> _YOUR OBJECTIVE_: Look through the data below for the line with "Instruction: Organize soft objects", and transcribe it exactly together with each line after it up to and including the line with "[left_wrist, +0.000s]". Give nothing else.

> _DATA RECORDS_:

-------

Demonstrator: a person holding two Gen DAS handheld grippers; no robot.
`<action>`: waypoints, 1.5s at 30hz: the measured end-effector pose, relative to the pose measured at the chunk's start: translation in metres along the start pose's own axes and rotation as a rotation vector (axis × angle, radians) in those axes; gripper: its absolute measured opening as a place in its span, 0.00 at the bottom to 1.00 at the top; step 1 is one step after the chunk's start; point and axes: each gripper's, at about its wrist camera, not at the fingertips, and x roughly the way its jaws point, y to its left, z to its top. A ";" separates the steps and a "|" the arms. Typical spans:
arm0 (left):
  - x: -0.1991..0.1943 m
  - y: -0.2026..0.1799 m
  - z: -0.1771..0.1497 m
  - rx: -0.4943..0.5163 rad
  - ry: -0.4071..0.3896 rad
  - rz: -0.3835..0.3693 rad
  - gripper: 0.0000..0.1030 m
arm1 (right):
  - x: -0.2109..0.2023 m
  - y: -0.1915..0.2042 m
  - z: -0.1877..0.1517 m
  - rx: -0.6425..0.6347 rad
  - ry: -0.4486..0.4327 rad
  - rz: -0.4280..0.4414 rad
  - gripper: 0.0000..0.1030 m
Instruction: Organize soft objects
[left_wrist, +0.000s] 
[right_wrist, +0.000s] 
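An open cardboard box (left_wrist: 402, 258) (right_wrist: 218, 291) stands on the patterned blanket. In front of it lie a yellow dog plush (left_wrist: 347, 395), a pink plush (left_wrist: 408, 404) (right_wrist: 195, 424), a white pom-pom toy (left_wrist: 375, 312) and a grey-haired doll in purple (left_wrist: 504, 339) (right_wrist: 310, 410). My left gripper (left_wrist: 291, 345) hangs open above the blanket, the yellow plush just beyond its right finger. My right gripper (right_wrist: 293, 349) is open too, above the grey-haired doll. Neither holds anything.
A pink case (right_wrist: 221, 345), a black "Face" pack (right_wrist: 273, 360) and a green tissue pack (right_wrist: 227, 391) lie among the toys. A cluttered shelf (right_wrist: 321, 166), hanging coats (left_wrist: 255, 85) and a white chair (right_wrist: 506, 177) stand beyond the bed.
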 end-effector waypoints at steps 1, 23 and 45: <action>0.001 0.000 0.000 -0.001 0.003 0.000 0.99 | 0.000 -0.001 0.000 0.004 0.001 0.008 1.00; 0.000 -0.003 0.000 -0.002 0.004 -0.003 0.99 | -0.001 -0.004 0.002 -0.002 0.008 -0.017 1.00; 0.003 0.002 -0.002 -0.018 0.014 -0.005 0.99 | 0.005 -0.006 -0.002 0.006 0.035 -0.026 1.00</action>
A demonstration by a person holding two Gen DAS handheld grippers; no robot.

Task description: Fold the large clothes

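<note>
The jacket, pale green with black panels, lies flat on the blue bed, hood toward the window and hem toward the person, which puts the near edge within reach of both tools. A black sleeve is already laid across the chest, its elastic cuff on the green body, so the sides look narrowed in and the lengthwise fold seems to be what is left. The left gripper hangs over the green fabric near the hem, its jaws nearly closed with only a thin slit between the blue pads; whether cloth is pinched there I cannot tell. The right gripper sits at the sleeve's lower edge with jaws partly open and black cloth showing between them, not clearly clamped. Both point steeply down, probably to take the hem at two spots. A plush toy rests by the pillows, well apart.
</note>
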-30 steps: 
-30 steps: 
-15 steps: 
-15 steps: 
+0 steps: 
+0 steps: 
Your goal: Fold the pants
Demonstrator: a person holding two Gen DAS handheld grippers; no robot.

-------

> _ANSWER BOX_:
Instruction: Organize soft objects
[left_wrist, +0.000s] 

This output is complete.